What you need to do
Nothing outside the range is wanted. Repeat exactly the lines below from the one with "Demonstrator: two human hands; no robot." through the one with "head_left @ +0".
═════ Provided material
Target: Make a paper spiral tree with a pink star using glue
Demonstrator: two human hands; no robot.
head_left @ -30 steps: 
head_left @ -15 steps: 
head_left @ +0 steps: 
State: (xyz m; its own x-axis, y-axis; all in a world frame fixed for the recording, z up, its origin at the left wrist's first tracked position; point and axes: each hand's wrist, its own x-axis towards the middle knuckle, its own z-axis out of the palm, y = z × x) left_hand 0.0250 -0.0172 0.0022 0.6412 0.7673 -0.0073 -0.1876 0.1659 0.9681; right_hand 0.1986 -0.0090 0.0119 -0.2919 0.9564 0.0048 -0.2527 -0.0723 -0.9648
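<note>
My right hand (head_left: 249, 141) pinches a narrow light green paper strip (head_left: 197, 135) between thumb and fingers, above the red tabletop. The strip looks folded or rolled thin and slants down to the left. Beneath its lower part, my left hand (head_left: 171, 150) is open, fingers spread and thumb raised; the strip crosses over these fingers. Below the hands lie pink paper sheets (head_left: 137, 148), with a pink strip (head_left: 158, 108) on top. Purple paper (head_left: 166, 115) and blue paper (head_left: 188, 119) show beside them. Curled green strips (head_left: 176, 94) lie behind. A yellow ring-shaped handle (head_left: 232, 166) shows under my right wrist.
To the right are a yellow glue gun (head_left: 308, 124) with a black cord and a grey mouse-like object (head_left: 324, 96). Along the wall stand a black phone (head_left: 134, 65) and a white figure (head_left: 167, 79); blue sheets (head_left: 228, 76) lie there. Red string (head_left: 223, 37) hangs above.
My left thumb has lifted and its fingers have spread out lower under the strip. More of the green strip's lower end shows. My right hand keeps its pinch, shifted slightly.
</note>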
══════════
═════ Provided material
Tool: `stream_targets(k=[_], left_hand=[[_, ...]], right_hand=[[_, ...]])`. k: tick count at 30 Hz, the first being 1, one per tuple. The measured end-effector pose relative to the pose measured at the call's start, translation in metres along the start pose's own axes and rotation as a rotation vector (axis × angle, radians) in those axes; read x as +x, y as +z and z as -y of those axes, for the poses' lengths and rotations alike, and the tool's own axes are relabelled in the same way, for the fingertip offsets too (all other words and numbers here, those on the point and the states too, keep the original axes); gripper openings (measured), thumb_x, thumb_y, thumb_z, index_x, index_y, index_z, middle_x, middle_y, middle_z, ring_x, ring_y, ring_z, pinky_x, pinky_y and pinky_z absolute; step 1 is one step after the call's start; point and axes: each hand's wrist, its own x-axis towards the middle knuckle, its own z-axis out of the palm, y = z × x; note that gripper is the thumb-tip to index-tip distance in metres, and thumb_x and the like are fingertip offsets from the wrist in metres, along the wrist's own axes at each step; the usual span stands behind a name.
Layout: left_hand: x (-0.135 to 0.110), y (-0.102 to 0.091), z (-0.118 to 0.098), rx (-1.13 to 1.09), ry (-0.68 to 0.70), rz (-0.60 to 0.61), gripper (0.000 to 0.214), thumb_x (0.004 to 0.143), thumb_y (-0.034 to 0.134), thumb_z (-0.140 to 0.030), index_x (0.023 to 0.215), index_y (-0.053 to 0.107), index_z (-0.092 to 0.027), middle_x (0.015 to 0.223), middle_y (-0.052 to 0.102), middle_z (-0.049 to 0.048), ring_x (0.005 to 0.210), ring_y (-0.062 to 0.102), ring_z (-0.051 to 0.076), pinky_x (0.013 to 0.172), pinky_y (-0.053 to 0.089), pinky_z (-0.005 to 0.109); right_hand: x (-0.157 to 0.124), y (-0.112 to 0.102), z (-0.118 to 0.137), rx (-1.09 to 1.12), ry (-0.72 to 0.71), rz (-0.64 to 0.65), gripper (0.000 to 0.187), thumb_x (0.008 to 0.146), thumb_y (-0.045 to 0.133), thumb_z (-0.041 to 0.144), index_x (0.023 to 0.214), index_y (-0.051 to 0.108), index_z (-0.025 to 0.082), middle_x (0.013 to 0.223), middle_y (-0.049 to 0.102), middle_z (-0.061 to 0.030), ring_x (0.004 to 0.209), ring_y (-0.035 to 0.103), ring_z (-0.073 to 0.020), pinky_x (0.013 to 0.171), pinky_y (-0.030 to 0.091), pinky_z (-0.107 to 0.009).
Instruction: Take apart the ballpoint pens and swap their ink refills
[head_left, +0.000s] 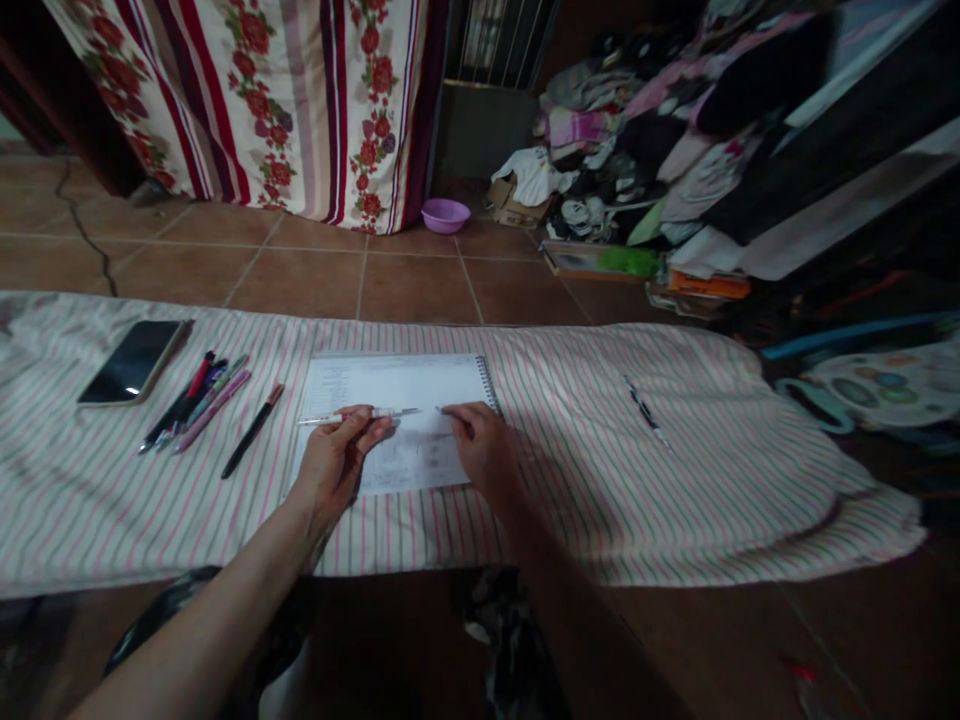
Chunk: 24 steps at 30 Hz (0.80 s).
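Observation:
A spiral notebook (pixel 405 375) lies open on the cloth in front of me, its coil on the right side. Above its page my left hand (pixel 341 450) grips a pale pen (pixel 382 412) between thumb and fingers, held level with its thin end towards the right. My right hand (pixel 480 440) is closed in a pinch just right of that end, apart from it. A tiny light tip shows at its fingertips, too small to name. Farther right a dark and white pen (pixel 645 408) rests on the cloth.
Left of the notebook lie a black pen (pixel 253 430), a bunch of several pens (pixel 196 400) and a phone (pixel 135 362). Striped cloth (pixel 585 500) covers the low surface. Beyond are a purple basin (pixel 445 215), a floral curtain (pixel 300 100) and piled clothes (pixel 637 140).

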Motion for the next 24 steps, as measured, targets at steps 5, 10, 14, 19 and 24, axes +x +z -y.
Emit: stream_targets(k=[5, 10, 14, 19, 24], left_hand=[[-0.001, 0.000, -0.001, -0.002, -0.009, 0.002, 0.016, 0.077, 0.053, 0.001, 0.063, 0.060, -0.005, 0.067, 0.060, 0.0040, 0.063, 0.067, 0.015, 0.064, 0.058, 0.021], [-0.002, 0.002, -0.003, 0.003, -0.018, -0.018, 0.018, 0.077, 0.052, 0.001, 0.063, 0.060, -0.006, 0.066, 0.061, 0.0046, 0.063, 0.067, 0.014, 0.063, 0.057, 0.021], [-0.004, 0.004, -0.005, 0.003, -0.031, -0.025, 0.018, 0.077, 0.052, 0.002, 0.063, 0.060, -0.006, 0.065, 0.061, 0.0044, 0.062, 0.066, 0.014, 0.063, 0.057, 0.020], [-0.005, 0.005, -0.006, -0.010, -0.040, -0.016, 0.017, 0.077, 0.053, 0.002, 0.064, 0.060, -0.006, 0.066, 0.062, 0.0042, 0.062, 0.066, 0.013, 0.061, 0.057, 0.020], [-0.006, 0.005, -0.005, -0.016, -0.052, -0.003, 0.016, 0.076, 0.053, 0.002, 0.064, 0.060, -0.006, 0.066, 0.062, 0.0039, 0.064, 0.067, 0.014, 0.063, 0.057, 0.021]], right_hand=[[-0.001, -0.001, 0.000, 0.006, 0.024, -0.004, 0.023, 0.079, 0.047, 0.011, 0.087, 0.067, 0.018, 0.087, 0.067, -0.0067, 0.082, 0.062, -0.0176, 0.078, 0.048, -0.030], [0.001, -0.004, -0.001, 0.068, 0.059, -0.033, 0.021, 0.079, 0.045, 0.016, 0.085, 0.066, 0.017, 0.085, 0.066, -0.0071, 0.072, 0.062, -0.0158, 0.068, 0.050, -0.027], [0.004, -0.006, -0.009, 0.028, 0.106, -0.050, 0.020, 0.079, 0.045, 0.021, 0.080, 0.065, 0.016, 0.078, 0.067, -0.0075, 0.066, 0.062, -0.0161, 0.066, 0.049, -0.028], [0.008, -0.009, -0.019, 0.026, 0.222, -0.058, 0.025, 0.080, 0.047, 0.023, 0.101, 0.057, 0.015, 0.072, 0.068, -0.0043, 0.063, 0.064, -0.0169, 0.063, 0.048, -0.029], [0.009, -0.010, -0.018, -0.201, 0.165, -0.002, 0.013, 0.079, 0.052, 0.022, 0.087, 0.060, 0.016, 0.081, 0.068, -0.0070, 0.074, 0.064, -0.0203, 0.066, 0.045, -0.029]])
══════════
Answer to the exercise
Demonstrator: two human hands; no robot.
head_left @ -30 steps: 
head_left @ -15 steps: 
head_left @ +0 steps: 

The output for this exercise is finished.